China’s CCER project registrations were halted since 2017 to refine the policy framework, but market participants have been expecting Beijing to restart the domestic voluntary carbon market registry.
As of Sept. 30, China’s total trading volume of greenhouse gas voluntary emissions reduction had exceeded 334 million mtCO2e, with turnover approaching Yuan 3 billion (approx. $469 million), official data showed.
“I think there’s a strong synergy in terms of the know-how and the ecosystem, for us to be able to tap into the China side as a home market while utilizing Singapore’s platform to open to global and international investors,” Bai said, echoing strategies of financial exchanges that arbitrage between Chinese and overseas markets.
Bai said the first batch of carbon-neutrality tokens sold by CTX was bought by hedge funds who see an opportunity in China’s carbon prices, which are low compared to Europe at less than $10 per mt, highlighting growing speculative interest in the carbon market.
He said investors have a pretty high certainty that prices in the Chinese carbon market could grow to several multiples of current levels which underpins the speculative activity in the market.

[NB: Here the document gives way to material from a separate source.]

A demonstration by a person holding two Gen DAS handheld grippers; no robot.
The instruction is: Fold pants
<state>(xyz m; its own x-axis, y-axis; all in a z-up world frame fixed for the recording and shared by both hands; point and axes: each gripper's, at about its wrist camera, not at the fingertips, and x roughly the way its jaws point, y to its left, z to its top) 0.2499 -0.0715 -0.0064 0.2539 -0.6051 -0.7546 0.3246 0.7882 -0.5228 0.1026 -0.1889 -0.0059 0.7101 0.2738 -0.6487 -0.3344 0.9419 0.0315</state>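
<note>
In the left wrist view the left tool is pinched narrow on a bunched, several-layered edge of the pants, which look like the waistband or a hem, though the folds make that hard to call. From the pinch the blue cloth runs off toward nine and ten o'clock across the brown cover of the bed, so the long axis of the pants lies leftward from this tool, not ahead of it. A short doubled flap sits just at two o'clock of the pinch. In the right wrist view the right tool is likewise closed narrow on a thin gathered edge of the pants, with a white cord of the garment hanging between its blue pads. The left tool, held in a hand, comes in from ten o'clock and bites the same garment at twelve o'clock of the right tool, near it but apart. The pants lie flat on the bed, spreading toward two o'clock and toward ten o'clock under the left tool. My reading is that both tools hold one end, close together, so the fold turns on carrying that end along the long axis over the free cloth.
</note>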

With carbon being commoditized and trading being increasingly digitized, transparent disclosures of carbon footprint by companies and standardization of trading “like West Texas Intermediate, or WTI, in the oil market” are important to sustain green investments and motivate carbon market growth, Bai said.
WTI is one of the main global oil benchmarks that simplify and standardize crude oil trades globally.
“Our aspiration is really for international issuers coming from China, and later from Malaysia, Indonesia, India. And hopefully we’ll have investors and traders globally coming from Europe and the US,” he said. “By doing this, we are using carbon to attract international capital into these developing countries and support the emission reduction projects,” Bai added.
“What we’re trying to do is create a new generation of benchmarking. This metaverse generation needs to have a digital carbon,” he said.